Les épisodes caniculaires en Inde et au Pakistan amenés à se répéter

La chaleur accablante qui a frappé ces deux pays ces deux derniers mois est sans précédent.

Afp
 Un jeune homme se rafraîchissant près d’un pipeline, à Islamabad (Pakistan), fin avril.
Un jeune homme se rafraîchissant près d’un pipeline, à Islamabad (Pakistan), fin avril. ©AFP 

Plus d’un milliard d’habitants d’Asie du Sud ont subi en mars et avril des températures extrêmes, bien au dessus de 40°C, avant même le début de la mousson. Et ce n’est pas terminé. "Cette canicule pourrait tuer des milliers de personnes" , alerte Robert Rohde, scientifique au groupe Berkeley Earth, tandis que les experts climats de l’ONU (Giec) prévoient "des canicules plus intenses, plus longues, plus souvent" .

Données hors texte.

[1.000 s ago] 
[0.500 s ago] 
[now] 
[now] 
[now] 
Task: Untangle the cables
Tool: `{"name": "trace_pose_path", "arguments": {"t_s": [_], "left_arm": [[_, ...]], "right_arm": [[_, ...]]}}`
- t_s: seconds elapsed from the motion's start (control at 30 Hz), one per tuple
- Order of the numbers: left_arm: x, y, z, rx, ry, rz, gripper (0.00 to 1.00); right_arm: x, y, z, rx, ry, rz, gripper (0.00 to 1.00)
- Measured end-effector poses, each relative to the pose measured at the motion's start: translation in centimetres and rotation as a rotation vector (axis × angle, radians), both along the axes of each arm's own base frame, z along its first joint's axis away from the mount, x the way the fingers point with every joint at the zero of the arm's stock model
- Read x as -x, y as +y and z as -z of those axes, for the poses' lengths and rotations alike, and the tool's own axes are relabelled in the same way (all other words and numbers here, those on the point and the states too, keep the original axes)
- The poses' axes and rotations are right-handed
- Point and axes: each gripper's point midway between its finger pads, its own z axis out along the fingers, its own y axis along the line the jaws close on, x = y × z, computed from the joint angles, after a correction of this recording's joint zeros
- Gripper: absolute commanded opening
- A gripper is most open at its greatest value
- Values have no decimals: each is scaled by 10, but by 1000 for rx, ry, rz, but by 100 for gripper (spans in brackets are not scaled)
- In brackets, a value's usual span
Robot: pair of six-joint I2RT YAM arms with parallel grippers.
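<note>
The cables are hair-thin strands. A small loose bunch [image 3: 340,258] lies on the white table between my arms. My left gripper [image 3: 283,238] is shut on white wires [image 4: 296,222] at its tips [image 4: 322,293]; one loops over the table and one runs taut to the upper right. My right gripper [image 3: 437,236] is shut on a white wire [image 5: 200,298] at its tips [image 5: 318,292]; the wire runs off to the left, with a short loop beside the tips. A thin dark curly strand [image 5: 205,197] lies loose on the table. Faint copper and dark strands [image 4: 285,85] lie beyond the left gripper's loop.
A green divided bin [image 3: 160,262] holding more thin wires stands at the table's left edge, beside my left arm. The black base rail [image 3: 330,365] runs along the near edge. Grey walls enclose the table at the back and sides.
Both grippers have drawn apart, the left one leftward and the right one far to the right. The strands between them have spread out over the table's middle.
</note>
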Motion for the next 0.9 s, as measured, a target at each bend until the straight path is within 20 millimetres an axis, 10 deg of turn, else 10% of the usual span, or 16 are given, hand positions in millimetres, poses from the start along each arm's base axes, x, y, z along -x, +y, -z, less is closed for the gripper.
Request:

"Avant que les activités humaines ne provoquent le réchauffement, la canicule qui touche l’Inde se serait produite tous les 50 ans" , note Marian Zachariah, de l’Imperial College de Londres. Désormais, on peut s’y attendre "une fois tous les quatre ans" .

Chaleur mortelle

Et selon une étude parue cette semaine dans la revue Science , les choses pourraient s’aggraver encore plus vite qu’estimé.

L’équipe menée par Vikki Thompson, de l’université de Bristol, a classé les pires canicules depuis 1960, sur la base non pas de la température maximale mais de l’écart avec ce qui était attendu. Surprise, l’Asie du Sud n’est pas en haut de la liste. "Quand on regarde l’écart par rapport à la normale locale, les vagues de chaleur en Inde et au Pakistan n’ont pas été si extrêmes jusqu’à présent" , ont expliqué Vikki Thompson et son collègue Alan Thomas Kennedy-Asser. Selon leurs calculs, c’est l’Asie du Sud-Est en 1998 qui gagne la palme. Avec un écart à la normale de même ampleur, l’Inde atteindrait plus de 50°C, et non 40°C, note Vikki Thompson.

"Statistiquement, il est probable qu’une canicule record frappe l’Inde à un moment ou un autre" .

La chaleur extrême est encore plus dangereuse quand elle est combinée avec l’humidité, un phénomène mesuré par le "thermomètre mouillé" ou “TW”, qui prend en compte la capacité du corps à réduire sa température par la transpiration.

Sachant qu’un corps ne peut perdre de chaleur si la température extérieure TW dépasse la sienne, un être humain jeune, en bonne santé, à l’ombre et avec de l’eau à volonté, ne peut survivre plus de six heures à 35 degrés “TW”.

Pendant la canicule de 2015 qui avait fait plus de 4 000 morts en Inde et au Pakistan, le "thermomètre mouillé" avait atteint 30 degrés TW.

C’est pire cette année, avec un pic de 32,2 degrés TW la semaine dernière à Nagpur, dans le centre de l’Inde, selon Thibault Laconde, patron d’une start-up spécialisée dans l’adaptation au réchauffement.